Your assignment: Scan the lines below for the word "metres". Copy each line you find it in.

::::

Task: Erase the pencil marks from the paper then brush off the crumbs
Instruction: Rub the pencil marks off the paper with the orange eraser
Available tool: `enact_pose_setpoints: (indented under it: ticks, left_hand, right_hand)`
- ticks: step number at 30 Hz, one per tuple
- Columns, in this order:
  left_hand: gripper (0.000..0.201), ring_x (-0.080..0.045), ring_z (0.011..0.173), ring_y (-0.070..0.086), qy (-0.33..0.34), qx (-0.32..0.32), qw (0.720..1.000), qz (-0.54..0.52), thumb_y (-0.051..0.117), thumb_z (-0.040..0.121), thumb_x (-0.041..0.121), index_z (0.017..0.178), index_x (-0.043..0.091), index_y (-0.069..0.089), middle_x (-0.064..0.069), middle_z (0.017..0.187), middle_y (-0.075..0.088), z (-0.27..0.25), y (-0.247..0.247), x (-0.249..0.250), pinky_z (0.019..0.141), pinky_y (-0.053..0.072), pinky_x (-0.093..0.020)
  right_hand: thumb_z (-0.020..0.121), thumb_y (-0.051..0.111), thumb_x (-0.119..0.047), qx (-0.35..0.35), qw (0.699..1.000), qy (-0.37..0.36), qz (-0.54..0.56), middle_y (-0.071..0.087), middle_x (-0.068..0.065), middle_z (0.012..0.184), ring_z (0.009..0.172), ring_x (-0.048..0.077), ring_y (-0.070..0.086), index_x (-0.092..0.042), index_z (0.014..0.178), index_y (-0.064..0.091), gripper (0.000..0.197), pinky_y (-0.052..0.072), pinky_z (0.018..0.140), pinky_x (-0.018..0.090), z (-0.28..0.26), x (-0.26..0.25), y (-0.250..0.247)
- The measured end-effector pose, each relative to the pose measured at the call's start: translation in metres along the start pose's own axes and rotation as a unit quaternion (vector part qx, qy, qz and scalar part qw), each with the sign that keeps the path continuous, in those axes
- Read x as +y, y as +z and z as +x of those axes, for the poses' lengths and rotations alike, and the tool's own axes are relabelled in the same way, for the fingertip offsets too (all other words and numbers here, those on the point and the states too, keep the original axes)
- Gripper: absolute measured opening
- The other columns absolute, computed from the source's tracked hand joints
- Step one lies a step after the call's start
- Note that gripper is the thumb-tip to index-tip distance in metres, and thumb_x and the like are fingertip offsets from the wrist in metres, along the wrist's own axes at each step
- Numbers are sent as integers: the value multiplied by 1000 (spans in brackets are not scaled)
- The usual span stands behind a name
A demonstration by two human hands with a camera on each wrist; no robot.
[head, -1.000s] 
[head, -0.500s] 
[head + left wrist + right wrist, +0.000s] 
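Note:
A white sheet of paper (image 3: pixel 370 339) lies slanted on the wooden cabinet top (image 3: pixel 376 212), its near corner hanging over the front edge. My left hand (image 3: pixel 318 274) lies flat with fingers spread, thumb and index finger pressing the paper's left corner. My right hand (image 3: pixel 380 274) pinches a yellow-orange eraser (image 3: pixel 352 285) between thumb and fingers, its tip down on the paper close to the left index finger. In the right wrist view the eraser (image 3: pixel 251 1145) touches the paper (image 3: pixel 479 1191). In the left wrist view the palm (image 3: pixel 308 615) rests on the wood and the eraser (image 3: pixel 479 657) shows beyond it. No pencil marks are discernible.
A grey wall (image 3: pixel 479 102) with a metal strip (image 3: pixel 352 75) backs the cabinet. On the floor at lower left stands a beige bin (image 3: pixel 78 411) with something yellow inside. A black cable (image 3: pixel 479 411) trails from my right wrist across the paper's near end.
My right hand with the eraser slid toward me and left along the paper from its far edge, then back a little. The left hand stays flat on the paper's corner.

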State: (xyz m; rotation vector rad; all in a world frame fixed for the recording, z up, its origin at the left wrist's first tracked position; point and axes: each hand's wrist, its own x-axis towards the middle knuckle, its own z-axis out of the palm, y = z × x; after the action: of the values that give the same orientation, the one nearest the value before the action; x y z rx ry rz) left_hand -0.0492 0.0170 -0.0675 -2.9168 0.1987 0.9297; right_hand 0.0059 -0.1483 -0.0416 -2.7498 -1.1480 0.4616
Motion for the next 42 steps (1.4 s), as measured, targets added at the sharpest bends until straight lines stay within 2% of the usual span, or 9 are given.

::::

Response area:
- The measured end-effector pose, each relative to the pose measured at the call's start: translation in metres along the start pose's own axes and rotation as a unit quaternion (vector part qx, qy, qz and scalar part qw), each with the sign that keeps the path continuous, in those axes
- Note that gripper is the thumb-tip to index-tip distance in metres, and thumb_x and the like are fingertip offsets from the wrist in metres, along the wrist's own axes at each step

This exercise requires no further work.